** Opening EXERCISE DATA block **

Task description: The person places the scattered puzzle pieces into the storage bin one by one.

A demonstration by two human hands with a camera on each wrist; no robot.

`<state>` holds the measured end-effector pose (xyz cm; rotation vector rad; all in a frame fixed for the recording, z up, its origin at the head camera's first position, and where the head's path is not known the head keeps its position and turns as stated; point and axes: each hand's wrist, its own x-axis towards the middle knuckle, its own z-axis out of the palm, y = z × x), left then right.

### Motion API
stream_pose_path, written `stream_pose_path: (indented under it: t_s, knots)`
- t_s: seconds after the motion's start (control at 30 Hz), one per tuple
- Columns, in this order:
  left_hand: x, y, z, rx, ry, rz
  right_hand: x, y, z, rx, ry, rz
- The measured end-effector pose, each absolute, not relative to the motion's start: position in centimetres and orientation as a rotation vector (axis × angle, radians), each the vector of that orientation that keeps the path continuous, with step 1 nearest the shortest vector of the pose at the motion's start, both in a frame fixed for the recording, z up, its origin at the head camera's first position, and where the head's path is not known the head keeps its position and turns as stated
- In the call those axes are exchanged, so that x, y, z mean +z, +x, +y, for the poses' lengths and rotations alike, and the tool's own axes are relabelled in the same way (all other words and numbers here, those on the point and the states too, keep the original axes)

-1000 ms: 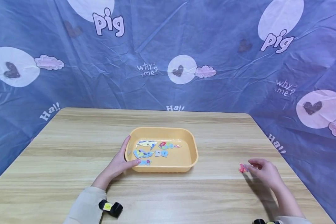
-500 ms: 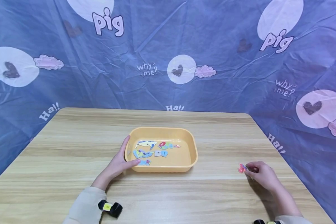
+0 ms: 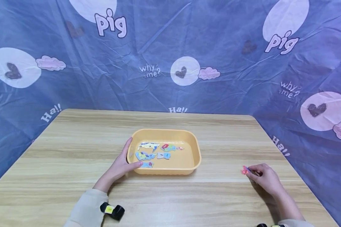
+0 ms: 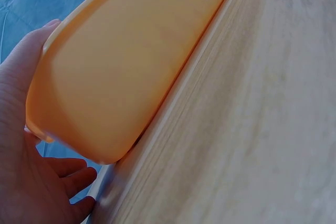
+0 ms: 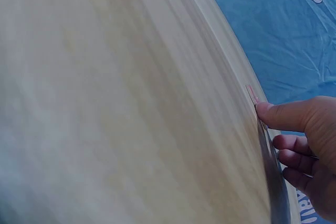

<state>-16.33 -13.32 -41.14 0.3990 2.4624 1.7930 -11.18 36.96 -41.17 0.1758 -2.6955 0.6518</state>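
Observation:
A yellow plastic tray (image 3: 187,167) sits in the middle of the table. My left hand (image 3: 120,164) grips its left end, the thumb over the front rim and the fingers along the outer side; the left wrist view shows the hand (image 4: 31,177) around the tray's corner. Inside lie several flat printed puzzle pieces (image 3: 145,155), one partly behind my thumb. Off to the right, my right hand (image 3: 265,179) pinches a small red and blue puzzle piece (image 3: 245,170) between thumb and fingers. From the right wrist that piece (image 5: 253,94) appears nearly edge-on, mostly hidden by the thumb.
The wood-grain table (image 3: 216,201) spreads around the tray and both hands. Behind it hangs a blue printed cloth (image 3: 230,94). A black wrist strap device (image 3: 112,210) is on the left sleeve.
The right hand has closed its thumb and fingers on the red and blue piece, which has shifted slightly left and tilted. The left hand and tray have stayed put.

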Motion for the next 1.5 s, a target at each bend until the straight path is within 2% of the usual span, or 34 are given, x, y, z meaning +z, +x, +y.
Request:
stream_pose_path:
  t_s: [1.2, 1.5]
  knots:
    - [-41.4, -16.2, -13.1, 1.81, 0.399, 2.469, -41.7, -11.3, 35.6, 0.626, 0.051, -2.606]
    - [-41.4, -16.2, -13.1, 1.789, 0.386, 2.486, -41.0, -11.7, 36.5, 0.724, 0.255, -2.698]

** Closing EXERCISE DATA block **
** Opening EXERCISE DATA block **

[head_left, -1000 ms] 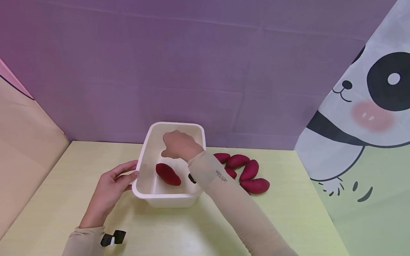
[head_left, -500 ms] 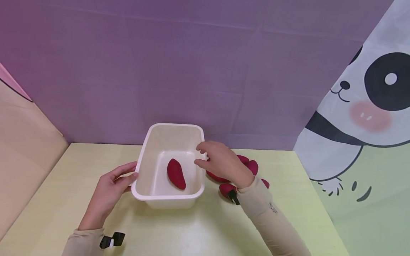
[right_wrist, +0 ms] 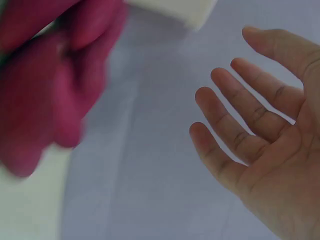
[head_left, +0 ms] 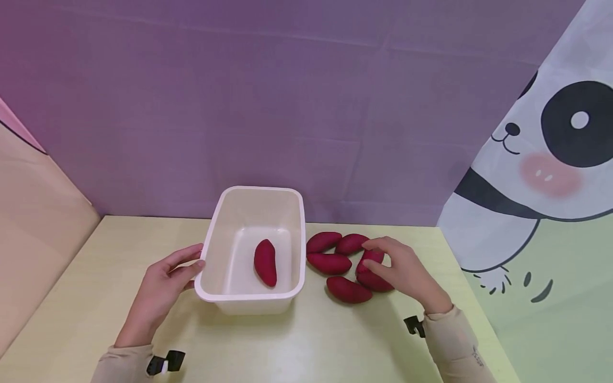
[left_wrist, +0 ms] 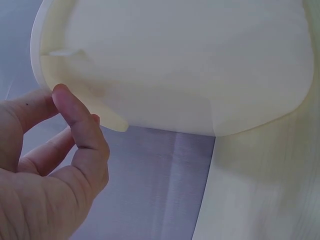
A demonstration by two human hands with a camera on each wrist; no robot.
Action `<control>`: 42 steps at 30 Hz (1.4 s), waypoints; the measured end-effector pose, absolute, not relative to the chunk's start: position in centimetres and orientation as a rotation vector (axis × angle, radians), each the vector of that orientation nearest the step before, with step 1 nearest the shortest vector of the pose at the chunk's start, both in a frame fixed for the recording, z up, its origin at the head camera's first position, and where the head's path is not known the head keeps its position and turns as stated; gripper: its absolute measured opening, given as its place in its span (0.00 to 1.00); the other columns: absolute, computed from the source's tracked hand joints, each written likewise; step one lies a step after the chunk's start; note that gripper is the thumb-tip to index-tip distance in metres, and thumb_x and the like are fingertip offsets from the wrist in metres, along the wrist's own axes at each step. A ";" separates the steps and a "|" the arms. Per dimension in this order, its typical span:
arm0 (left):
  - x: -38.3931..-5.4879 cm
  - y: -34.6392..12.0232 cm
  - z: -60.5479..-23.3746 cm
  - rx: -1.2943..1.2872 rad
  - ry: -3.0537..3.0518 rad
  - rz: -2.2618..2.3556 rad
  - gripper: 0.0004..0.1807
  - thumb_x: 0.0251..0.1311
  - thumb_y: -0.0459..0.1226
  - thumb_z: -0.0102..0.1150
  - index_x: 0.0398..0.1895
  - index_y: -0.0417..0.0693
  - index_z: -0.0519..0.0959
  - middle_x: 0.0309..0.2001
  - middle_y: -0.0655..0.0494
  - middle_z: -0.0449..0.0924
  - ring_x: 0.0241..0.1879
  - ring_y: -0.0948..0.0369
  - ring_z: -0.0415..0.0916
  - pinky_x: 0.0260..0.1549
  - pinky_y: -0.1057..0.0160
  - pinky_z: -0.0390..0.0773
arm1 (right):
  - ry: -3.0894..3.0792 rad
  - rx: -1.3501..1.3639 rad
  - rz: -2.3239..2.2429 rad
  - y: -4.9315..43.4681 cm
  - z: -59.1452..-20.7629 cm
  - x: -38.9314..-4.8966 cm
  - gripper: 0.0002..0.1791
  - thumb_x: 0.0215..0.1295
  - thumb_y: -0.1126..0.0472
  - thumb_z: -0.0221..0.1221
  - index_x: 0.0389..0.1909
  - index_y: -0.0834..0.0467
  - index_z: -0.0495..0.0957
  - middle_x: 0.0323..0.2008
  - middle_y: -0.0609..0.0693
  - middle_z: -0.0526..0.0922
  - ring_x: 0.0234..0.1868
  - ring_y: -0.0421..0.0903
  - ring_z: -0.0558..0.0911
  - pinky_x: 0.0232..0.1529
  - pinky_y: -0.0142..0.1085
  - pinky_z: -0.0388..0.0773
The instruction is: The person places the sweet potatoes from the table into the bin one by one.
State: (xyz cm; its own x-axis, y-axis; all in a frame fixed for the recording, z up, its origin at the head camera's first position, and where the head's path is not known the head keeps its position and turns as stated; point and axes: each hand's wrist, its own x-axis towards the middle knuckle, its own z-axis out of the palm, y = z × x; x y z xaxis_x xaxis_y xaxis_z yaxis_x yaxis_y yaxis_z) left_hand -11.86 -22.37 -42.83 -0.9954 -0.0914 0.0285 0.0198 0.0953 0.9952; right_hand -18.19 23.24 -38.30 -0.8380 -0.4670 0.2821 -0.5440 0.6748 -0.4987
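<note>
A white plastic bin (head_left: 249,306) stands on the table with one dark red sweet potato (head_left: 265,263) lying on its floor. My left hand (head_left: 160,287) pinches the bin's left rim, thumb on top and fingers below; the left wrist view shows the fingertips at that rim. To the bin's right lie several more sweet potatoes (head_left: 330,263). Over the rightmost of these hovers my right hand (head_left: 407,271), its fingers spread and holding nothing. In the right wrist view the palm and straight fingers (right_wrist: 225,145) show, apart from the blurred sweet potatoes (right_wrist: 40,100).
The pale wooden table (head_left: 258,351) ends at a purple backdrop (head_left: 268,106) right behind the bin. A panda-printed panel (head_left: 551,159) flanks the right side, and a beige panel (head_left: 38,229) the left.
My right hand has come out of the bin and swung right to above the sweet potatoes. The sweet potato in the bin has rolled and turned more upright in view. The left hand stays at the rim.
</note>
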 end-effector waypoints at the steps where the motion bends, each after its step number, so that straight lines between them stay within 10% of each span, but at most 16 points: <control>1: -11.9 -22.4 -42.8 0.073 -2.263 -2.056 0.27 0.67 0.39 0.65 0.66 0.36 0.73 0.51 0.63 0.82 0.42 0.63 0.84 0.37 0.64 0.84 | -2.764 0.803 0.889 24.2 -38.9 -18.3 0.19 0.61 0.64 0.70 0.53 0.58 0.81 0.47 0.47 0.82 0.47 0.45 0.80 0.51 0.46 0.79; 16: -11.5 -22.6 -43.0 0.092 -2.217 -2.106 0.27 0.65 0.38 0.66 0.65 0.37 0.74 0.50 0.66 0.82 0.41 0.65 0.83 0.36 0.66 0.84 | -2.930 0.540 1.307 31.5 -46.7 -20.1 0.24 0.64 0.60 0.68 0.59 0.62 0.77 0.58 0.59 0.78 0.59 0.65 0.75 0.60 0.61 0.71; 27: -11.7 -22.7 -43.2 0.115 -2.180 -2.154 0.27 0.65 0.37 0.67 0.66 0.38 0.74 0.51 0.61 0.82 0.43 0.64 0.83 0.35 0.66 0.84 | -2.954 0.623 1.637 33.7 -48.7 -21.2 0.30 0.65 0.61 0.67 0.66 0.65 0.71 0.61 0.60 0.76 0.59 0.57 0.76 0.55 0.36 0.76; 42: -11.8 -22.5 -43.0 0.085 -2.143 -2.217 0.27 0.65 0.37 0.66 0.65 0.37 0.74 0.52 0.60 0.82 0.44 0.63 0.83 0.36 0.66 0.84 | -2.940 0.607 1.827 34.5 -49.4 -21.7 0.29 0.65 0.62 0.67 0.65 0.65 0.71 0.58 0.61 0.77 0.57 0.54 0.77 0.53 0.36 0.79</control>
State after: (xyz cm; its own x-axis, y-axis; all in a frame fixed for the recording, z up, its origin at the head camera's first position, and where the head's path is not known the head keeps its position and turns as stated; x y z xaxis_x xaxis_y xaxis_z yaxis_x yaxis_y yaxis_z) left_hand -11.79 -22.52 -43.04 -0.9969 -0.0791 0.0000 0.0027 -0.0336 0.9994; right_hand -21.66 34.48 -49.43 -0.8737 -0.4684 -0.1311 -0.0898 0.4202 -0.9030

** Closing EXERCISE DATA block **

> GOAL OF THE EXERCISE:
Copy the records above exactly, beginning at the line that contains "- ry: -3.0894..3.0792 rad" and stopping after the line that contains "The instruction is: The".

> RESULT OF THIS EXERCISE:
  - ry: -3.0894..3.0792 rad
  - rx: -1.3501..1.3639 rad
  - rz: -2.3239..2.2429 rad
  - y: -4.9315..43.4681 cm
  - z: -59.1452..-20.7629 cm
  - x: -38.9314..-4.8966 cm
  - gripper: 0.0002..0.1791
  - thumb_x: 0.0215..0.1295
  - thumb_y: -0.1126..0.0472
  - thumb_z: -0.0221..0.1221
  - index_x: 0.0389..0.1909
  - index_y: -0.0834..0.0467
  - index_z: -0.0495..0.0957
  - middle_x: 0.0323..0.2008
  - middle_y: -0.0609..0.0693
  - middle_z: -0.0526..0.0922
  - ring_x: 0.0234..0.1868
  - ring_y: -0.0421..0.0903
  - ring_z: -0.0558..0.0911
  - pinky_x: 0.0232..0.1529
  - pinky_y: -0.0142..0.1085
  - pinky_z: -0.0388..0.0773
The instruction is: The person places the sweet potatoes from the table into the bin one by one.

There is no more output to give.